=== What to work on ===
Every record must be output verbatim in the reply.

=== Data under study ===
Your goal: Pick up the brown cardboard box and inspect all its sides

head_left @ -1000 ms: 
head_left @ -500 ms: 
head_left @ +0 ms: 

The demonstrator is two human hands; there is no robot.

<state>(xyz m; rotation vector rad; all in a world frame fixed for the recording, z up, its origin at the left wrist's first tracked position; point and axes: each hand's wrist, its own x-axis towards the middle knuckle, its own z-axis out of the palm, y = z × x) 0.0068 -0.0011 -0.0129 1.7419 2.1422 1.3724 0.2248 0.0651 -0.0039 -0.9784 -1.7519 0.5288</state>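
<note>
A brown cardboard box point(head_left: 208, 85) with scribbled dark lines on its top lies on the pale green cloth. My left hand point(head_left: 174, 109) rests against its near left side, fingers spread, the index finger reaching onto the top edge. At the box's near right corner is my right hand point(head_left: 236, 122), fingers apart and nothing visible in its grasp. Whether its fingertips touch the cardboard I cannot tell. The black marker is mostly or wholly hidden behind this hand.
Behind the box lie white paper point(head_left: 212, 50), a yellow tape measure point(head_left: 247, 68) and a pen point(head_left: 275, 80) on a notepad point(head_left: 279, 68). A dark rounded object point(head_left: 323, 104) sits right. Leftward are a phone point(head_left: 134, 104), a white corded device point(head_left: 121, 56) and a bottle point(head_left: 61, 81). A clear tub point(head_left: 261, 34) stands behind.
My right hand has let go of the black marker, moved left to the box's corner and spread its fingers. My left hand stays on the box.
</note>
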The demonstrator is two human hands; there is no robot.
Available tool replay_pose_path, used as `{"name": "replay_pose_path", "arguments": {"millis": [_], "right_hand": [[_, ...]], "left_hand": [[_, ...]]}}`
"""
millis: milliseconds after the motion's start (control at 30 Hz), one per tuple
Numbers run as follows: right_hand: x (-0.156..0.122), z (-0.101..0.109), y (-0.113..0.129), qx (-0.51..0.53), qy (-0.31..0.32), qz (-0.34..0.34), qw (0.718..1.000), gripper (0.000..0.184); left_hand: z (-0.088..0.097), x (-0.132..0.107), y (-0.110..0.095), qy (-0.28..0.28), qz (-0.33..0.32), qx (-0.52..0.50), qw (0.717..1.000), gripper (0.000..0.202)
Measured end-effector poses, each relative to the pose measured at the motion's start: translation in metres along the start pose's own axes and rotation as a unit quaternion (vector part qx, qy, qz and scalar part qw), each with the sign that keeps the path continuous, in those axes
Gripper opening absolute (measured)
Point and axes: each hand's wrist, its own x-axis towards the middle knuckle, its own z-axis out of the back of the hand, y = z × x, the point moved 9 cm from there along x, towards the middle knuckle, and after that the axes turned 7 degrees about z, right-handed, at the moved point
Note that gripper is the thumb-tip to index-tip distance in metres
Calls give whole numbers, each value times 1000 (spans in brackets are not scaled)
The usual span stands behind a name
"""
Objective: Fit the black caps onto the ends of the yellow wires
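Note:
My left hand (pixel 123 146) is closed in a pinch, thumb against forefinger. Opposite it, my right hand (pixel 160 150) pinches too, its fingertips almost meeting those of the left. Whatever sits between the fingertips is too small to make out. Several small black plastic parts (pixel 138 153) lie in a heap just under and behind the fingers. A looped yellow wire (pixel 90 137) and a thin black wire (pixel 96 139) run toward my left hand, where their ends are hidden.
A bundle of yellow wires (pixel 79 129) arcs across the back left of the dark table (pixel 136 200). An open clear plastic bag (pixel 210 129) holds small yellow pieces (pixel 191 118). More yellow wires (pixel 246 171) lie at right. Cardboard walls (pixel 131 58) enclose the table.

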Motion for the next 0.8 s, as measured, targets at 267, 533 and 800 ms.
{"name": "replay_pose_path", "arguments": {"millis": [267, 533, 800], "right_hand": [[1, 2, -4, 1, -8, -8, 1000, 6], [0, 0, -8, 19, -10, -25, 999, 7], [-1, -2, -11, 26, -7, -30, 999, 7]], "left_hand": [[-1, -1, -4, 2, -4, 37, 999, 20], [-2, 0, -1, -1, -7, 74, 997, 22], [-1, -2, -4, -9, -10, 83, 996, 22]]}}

=== Answer space ===
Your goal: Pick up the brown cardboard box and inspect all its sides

head_left @ -1000 ms: 
head_left @ -500 ms: 
head_left @ +0 ms: 

The demonstrator is two human hands; there is no robot.

<state>(xyz m; rotation vector rad; all in a world frame fixed for the recording, z up, its origin at the left wrist's first tracked position; point and axes: each hand's wrist, its own x-axis towards the middle knuckle, its own z-axis out of the palm, y = z × x) 0.0068 -0.0011 -0.0129 1.7419 2.1422 1.3724 0.2248 0.0651 -0.0039 -0.9784 -1.7519 0.5288</state>
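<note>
A brown cardboard box point(head_left: 208, 85) with scribbled dark lines on its top lies on the pale green cloth. My left hand point(head_left: 174, 109) rests against its near left side, fingers spread, the index finger reaching onto the top edge. At the box's near right corner is my right hand point(head_left: 236, 122), fingers apart and nothing visible in its grasp. Whether its fingertips touch the cardboard I cannot tell. The black marker is mostly or wholly hidden behind this hand.
Behind the box lie white paper point(head_left: 212, 50), a yellow tape measure point(head_left: 247, 68) and a pen point(head_left: 275, 80) on a notepad point(head_left: 279, 68). A dark rounded object point(head_left: 323, 104) sits right. Leftward are a phone point(head_left: 134, 104), a white corded device point(head_left: 121, 56) and a bottle point(head_left: 61, 81). A clear tub point(head_left: 261, 34) stands behind.
My right hand has let go of the black marker, moved left to the box's corner and spread its fingers. My left hand stays on the box.
</note>
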The demonstrator is two human hands; there is no robot.
Available tool replay_pose_path, used as `{"name": "replay_pose_path", "arguments": {"millis": [_], "right_hand": [[_, ...]], "left_hand": [[_, ...]]}}`
"""
millis: milliseconds after the motion's start (control at 30 Hz), one per tuple
Numbers run as follows: right_hand: x (-0.156..0.122), z (-0.101..0.109), y (-0.113..0.129), qx (-0.51..0.53), qy (-0.31..0.32), qz (-0.34..0.34), qw (0.718..1.000), gripper (0.000..0.184); left_hand: z (-0.088..0.097), x (-0.132..0.107), y (-0.110..0.095), qy (-0.28..0.28), qz (-0.33..0.32), qx (-0.52..0.50), qw (0.717..1.000), gripper (0.000..0.202)
Measured end-effector poses, each relative to the pose measured at the motion's start: translation in metres along the start pose's own axes and rotation as a unit quaternion (vector part qx, qy, qz and scalar part qw), each with the sign that keeps the path continuous, in those axes
Gripper opening absolute (measured)
Point and axes: each hand's wrist, its own x-axis towards the middle knuckle, its own z-axis out of the back of the hand, y = z × x, the point moved 9 cm from there along x, towards the middle knuckle, and after that the axes turned 7 degrees about z, right-handed, at the moved point
Note that gripper is the thumb-tip to index-tip distance in metres
Calls give whole numbers, each value times 1000 (spans in brackets are not scaled)
The usual span stands behind a name
"""
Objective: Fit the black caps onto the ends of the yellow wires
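Note:
My left hand (pixel 123 146) is closed in a pinch, thumb against forefinger. Opposite it, my right hand (pixel 160 150) pinches too, its fingertips almost meeting those of the left. Whatever sits between the fingertips is too small to make out. Several small black plastic parts (pixel 138 153) lie in a heap just under and behind the fingers. A looped yellow wire (pixel 90 137) and a thin black wire (pixel 96 139) run toward my left hand, where their ends are hidden.
A bundle of yellow wires (pixel 79 129) arcs across the back left of the dark table (pixel 136 200). An open clear plastic bag (pixel 210 129) holds small yellow pieces (pixel 191 118). More yellow wires (pixel 246 171) lie at right. Cardboard walls (pixel 131 58) enclose the table.
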
Motion for the next 0.8 s, as measured, targets at 267, 533 and 800 ms.
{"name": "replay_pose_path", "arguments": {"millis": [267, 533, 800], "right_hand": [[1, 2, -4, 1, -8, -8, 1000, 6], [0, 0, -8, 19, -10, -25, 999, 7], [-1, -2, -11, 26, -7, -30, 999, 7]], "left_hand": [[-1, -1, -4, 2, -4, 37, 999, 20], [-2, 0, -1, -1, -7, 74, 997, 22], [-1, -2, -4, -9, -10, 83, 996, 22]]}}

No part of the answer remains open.